Return, character for character, the lines from the one bearing "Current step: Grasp" through the end of the material. Omit everything before that line.

[AVAILABLE DATA Boundary: Start]

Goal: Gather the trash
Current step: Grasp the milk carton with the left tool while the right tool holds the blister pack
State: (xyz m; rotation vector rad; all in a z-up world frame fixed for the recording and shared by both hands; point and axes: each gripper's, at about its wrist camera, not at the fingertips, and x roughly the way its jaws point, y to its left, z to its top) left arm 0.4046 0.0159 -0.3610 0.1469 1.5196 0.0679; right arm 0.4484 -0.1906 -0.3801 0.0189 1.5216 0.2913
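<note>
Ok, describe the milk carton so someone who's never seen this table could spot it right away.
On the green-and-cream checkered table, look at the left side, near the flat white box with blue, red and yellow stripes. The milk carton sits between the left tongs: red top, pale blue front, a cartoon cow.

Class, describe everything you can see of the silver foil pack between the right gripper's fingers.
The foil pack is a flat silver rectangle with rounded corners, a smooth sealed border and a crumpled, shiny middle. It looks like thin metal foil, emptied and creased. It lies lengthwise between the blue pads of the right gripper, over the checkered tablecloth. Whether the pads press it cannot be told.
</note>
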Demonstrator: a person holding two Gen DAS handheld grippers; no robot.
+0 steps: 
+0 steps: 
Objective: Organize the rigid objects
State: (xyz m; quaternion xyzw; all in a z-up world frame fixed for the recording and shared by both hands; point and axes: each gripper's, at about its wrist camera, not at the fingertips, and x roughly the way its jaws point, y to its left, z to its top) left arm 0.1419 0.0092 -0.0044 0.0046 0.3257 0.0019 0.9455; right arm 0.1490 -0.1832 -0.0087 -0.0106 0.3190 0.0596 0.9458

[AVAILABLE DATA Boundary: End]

• WRITTEN ANSWER:
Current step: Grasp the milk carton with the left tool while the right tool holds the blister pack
State: (xyz m; rotation vector rad; all in a z-up world frame fixed for the recording and shared by both hands; point and axes: each gripper's, at about its wrist camera, not at the fingertips, and x roughly the way its jaws point, y to its left, z to its top) left arm 0.4046 0.0159 -0.3610 0.1469 1.5196 0.0679; right arm 0.4484 -0.1906 -0.3801 0.0189 1.5216 0.2913
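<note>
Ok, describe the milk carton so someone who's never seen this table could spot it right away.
On the green-and-cream checkered table, look at the left side, near the flat white box with blue, red and yellow stripes. The milk carton sits between the left tongs: red top, pale blue front, a cartoon cow.

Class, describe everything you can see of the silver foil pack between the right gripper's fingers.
The foil pack is a flat silver rectangle with rounded corners, a smooth sealed border and a crumpled, shiny middle. It looks like thin metal foil, emptied and creased. It lies lengthwise between the blue pads of the right gripper, over the checkered tablecloth. Whether the pads press it cannot be told.
</note>
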Demonstrator: a person holding two Gen DAS handheld grippers; no robot.
+0 steps: 
+0 steps: 
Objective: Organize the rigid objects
State: (xyz m; quaternion xyzw; all in a z-up world frame fixed for the recording and shared by both hands; point and axes: each gripper's, at about its wrist camera, not at the fingertips, and x roughly the way its jaws point, y to its left, z to its top) left arm 0.1419 0.0092 -0.0044 0.0046 0.3257 0.0019 0.9455; right arm 0.1490 -0.1832 -0.0087 -0.0106 0.3190 0.0596 0.9458

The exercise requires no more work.